**Work to complete:**
Return every line of the listing below, unchanged, from its first line to the line holding "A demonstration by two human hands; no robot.", that line included.

**Data records:**
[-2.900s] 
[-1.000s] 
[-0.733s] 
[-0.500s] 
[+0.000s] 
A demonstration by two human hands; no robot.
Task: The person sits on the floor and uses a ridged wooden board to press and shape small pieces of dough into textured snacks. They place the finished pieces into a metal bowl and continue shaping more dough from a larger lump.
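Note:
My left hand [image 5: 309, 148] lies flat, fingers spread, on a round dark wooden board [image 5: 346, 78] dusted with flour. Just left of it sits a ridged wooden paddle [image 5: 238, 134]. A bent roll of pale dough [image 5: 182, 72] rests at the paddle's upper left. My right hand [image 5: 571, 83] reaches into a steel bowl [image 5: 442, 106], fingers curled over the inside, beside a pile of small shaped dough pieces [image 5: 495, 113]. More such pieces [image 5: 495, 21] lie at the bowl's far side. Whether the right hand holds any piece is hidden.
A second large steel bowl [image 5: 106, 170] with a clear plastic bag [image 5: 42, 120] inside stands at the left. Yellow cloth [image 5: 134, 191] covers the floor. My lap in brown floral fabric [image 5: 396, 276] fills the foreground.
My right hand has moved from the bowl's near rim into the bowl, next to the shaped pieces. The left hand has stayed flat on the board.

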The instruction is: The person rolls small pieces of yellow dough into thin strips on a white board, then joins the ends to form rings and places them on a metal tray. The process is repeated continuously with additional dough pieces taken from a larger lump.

**Solution:**
[-2.900s] 
[-1.000s] 
[-0.733s] 
[-0.500s] 
[+0.000s] 
A demonstration by two human hands; no robot.

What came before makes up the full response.